Nothing is to be altered; the data must be repeated exactly.

══ Recorded data

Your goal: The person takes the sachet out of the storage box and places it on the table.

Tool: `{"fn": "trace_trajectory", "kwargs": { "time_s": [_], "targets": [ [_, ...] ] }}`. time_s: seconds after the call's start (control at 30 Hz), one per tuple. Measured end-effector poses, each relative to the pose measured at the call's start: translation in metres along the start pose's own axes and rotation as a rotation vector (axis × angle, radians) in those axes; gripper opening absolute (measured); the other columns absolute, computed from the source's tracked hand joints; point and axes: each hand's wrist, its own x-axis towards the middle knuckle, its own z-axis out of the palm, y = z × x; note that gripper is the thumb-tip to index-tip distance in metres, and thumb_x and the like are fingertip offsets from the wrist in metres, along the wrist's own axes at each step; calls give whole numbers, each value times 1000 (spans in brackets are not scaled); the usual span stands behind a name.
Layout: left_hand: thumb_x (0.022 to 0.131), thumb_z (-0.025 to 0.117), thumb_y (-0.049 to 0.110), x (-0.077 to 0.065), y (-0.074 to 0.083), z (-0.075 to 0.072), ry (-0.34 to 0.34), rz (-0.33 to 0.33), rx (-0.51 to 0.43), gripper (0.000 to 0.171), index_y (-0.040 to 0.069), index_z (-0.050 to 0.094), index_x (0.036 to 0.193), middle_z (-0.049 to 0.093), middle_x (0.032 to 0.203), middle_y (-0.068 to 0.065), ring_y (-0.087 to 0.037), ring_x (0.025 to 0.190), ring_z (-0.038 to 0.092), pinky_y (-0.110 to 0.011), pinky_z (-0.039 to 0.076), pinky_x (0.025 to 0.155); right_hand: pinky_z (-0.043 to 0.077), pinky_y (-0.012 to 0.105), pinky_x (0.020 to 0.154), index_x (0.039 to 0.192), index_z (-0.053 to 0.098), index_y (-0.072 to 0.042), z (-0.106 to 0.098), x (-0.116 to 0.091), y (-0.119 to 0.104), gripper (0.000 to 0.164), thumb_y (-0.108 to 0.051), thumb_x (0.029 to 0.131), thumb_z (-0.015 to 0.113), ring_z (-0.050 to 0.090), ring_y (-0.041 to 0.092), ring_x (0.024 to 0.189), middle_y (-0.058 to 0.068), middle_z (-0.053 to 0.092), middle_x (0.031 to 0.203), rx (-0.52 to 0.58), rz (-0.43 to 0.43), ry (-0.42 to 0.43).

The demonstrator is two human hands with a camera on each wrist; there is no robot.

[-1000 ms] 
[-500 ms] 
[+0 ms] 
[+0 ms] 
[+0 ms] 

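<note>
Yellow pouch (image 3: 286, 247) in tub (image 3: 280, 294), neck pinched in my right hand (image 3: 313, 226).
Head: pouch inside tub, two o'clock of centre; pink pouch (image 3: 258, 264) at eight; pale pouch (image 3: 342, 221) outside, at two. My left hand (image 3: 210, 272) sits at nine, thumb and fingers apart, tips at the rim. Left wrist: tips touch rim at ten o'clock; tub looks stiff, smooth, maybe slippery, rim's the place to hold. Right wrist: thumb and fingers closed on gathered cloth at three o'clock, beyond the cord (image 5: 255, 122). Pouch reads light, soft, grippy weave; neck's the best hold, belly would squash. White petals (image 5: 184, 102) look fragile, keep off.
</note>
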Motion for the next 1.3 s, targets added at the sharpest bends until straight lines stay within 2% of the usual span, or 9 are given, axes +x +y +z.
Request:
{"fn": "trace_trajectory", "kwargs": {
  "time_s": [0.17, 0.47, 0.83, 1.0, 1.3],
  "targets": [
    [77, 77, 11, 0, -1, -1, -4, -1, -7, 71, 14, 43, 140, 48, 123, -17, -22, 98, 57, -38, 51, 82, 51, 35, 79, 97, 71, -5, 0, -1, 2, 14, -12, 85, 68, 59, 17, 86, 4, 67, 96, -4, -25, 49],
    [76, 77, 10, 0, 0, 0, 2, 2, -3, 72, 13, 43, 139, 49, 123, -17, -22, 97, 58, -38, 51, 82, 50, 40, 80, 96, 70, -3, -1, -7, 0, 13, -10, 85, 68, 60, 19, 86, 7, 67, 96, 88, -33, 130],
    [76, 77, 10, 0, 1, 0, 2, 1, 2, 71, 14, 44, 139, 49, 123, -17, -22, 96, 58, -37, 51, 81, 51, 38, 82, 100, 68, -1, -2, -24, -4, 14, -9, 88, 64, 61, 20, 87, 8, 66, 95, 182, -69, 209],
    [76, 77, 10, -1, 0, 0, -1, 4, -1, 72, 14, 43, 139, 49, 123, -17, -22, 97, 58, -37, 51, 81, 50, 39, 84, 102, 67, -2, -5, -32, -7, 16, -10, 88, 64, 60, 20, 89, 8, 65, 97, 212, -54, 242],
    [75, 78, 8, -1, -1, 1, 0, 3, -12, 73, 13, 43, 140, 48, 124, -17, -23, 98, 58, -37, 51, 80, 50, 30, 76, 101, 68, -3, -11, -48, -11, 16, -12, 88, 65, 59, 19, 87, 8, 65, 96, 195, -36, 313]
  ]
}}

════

__Response__.
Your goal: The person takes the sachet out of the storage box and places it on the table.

Tool: `{"fn": "trace_trajectory", "kwargs": { "time_s": [_], "targets": [ [_, ...] ] }}`. time_s: seconds after the call's start (control at 30 Hz), one per tuple. Measured end-effector poses, each relative to the pose measured at the call's start: translation in metres along the start pose's own axes and rotation as a rotation vector (axis × angle, radians) in those axes; gripper opening absolute (measured); the other columns absolute, computed from the source's tracked hand joints; point and axes: each hand's wrist, its own x-axis towards the middle knuckle, its own z-axis out of the palm, y = z × x; note that gripper is the thumb-tip to index-tip distance in metres, and thumb_x and the like are fingertip offsets from the wrist in metres, along the wrist's own axes at each step; calls give whole numbers, each value times 1000 (spans in brackets are not scaled); the usual span stands behind a name.
Layout: left_hand: thumb_x (0.022 to 0.131), thumb_z (-0.025 to 0.117), thumb_y (-0.049 to 0.110), x (-0.077 to 0.065), y (-0.074 to 0.083), z (-0.075 to 0.072), ry (-0.34 to 0.34), rz (-0.33 to 0.33), rx (-0.51 to 0.43), gripper (0.000 to 0.171), index_y (-0.040 to 0.069), index_z (-0.050 to 0.094), index_x (0.036 to 0.193), middle_z (-0.049 to 0.093), middle_x (0.032 to 0.203), middle_y (-0.068 to 0.065), ring_y (-0.087 to 0.037), ring_x (0.025 to 0.190), ring_z (-0.038 to 0.092), pinky_y (-0.110 to 0.011), pinky_z (-0.039 to 0.076), pinky_x (0.025 to 0.155); right_hand: pinky_z (-0.043 to 0.077), pinky_y (-0.012 to 0.105), pinky_x (0.020 to 0.154), index_x (0.039 to 0.192), index_z (-0.053 to 0.098), index_y (-0.072 to 0.042), z (-0.106 to 0.098), x (-0.116 to 0.091), y (-0.119 to 0.104), gripper (0.000 to 0.164), thumb_y (-0.108 to 0.051), thumb_x (0.029 to 0.131), thumb_z (-0.015 to 0.113), ring_z (-0.050 to 0.090), ring_y (-0.041 to 0.092), ring_x (0.024 to 0.189), middle_y (-0.058 to 0.068), middle_z (-0.053 to 0.092), middle_x (0.031 to 0.203), rx (-0.52 to 0.58), rz (-0.43 to 0.43), ry (-0.42 to 0.43).

The demonstrator is two human hands with a camera on each wrist; there is no robot.

[-1000 ms] 
[-500 ms] 
[+0 ms] 
[+0 ms] 
[+0 ms] 

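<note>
Yellow pouch (image 3: 286, 247) in tub (image 3: 280, 294), neck pinched in my right hand (image 3: 313, 226).
Head: pouch inside tub, two o'clock of centre; pink pouch (image 3: 258, 264) at eight; pale pouch (image 3: 342, 221) outside, at two. My left hand (image 3: 210, 272) sits at nine, thumb and fingers apart, tips at the rim. Left wrist: tips touch rim at ten o'clock; tub looks stiff, smooth, maybe slippery, rim's the place to hold. Right wrist: thumb and fingers closed on gathered cloth at three o'clock, beyond the cord (image 5: 255, 122). Pouch reads light, soft, grippy weave; neck's the best hold, belly would squash. White petals (image 5: 184, 102) look fragile, keep off.
</note>
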Motion for the next 1.3 s, targets added at the sharpest bends until straight lines stay within 2% of the usual span, or 9 are given, axes +x +y +z.
Request:
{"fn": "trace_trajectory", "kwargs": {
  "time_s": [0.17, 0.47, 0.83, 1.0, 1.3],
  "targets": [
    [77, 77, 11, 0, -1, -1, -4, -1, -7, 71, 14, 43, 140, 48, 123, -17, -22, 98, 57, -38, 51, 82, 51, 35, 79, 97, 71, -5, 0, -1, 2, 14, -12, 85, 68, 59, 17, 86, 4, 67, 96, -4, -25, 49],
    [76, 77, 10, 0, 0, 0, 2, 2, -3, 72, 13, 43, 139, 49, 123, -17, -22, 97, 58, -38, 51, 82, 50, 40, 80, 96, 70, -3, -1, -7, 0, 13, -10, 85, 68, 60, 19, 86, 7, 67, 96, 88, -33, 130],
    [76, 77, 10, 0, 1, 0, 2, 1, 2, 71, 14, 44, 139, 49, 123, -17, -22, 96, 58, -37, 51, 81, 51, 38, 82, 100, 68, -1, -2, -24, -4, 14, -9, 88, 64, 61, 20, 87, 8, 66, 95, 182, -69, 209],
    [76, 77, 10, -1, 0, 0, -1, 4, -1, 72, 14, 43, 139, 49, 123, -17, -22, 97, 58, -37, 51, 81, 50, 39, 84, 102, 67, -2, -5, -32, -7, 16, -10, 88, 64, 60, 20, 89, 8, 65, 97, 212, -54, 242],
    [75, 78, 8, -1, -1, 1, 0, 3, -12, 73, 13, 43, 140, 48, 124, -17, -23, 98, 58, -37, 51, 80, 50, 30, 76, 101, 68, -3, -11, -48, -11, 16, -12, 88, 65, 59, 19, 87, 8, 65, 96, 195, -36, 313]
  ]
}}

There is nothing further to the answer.